# Activity
With pictures left out, set down every record word for word.

━━━━━ Material for this exercise

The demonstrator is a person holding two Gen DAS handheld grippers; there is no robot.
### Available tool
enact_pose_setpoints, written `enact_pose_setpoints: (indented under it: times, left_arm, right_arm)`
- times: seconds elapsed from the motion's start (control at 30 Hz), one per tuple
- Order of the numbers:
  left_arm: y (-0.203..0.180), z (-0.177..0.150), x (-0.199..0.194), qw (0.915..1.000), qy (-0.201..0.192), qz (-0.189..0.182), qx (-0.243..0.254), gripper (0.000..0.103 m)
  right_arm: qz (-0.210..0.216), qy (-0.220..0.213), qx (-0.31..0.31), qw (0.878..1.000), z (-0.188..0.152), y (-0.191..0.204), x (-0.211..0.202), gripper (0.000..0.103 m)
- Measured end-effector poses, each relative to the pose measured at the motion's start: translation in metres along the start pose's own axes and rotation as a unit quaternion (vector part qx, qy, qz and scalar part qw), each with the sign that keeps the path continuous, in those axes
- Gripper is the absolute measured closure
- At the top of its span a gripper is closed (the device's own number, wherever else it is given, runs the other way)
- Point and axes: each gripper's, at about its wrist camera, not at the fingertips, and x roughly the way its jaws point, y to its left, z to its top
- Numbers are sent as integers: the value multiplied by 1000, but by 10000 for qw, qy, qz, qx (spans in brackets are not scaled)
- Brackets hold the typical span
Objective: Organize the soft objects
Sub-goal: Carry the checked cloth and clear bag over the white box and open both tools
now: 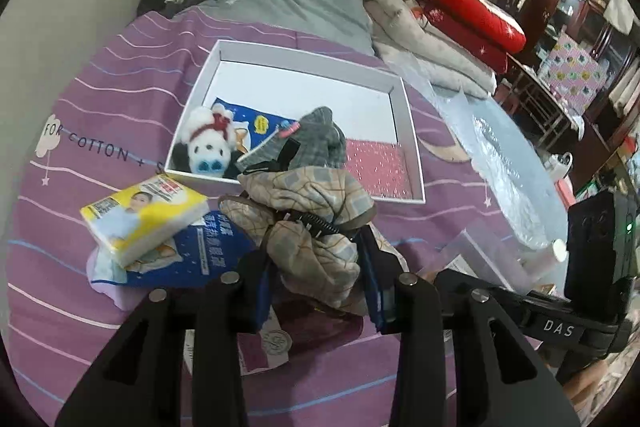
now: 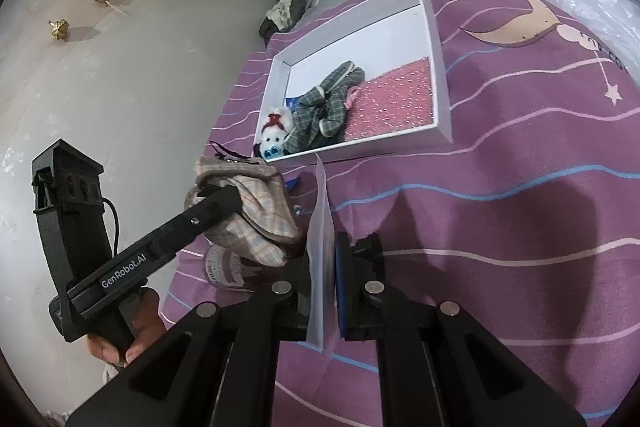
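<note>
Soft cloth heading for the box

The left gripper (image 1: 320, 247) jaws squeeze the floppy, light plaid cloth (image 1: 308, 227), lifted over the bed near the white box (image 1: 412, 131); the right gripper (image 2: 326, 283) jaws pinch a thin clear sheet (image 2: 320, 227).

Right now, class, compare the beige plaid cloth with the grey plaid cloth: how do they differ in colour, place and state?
The beige plaid cloth is tan with a pale grid; the grey plaid cloth is dark grey-green. The beige one is gripped, bunched, in the left gripper, outside the white box; the grey one lies loose inside the box beside the plush toy. Both are soft, crumpled checked fabrics.
</note>
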Motion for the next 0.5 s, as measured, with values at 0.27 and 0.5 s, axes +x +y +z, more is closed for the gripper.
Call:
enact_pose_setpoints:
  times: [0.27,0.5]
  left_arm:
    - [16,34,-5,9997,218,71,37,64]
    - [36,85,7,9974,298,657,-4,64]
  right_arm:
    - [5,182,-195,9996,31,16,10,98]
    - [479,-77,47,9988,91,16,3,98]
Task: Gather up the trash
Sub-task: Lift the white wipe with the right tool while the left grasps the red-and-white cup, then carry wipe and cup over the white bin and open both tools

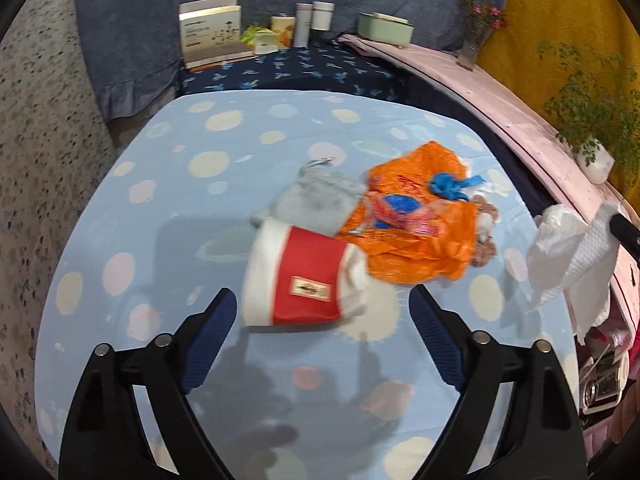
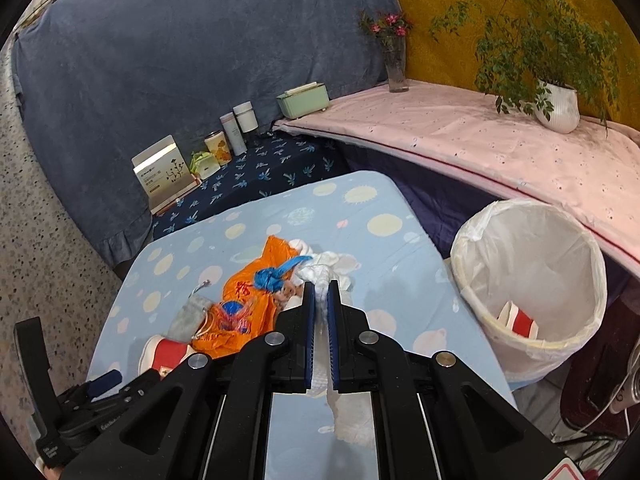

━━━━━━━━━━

# Result for this task
The demonstrator is a person holding two Gen DAS handheld grippers; there is no robot.
### Available tool
enact_pose_setpoints, written `enact_pose_setpoints: (indented under it: times, left_arm, right_arm)`
- times: seconds elapsed from the motion's start (control at 30 Hz), one per tuple
- Order of the numbers:
  left_arm: y (-0.203..0.180), z (-0.177..0.150), x (-0.199..0.194), qw (0.915..1.000), qy (-0.201..0.192), qz (-0.189..0.182), qx (-0.243..0.254), gripper (0.000..0.103 m)
  right_arm: qz (-0.210..0.216), qy (-0.220..0.213), qx (-0.31..0.31), qw (0.878..1.000), z (-0.188..0.152), y (-0.191..0.204), x (-0.211..0.202), gripper (0.000..0.103 m)
- Measured end-effector poses, each relative to the pose measured at the motion's start: translation in metres along the start pose's own axes and rotation as a unit quaternion (vector part qx, qy, qz and scalar part qw), each with the sign that keeps the path continuous, in those axes
- Gripper is the absolute measured closure
- At the top of its span a gripper is closed (the device's own number, wherever else it is given, runs the other way)
- Point and axes: each gripper's, at about its wrist camera, not at the fingertips, and x roughly the way its jaws point, y to its left, z to its top
- Numbers are sent as integers: the value multiplied by 1000, but by 10000 for qw, qy, qz, qx (spans in brackets are not scaled)
- Brackets hold the typical span
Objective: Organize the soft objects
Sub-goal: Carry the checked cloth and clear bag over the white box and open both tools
now: 
now: 
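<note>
Soft cloth heading for the box

The left gripper (image 1: 320, 247) jaws squeeze the floppy, light plaid cloth (image 1: 308, 227), lifted over the bed near the white box (image 1: 412, 131); the right gripper (image 2: 326, 283) jaws pinch a thin clear sheet (image 2: 320, 227).

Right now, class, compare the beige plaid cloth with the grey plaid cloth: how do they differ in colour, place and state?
The beige plaid cloth is tan with a pale grid; the grey plaid cloth is dark grey-green. The beige one is gripped, bunched, in the left gripper, outside the white box; the grey one lies loose inside the box beside the plush toy. Both are soft, crumpled checked fabrics.
</note>
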Motion for the next 0.5 s, as measured, with values at 0.27 and 0.5 s, axes +x +y +z, more is closed for the gripper.
Call:
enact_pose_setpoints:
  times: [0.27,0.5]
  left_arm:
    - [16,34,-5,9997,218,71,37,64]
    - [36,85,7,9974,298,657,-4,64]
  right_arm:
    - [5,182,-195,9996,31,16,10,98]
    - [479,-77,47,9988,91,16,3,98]
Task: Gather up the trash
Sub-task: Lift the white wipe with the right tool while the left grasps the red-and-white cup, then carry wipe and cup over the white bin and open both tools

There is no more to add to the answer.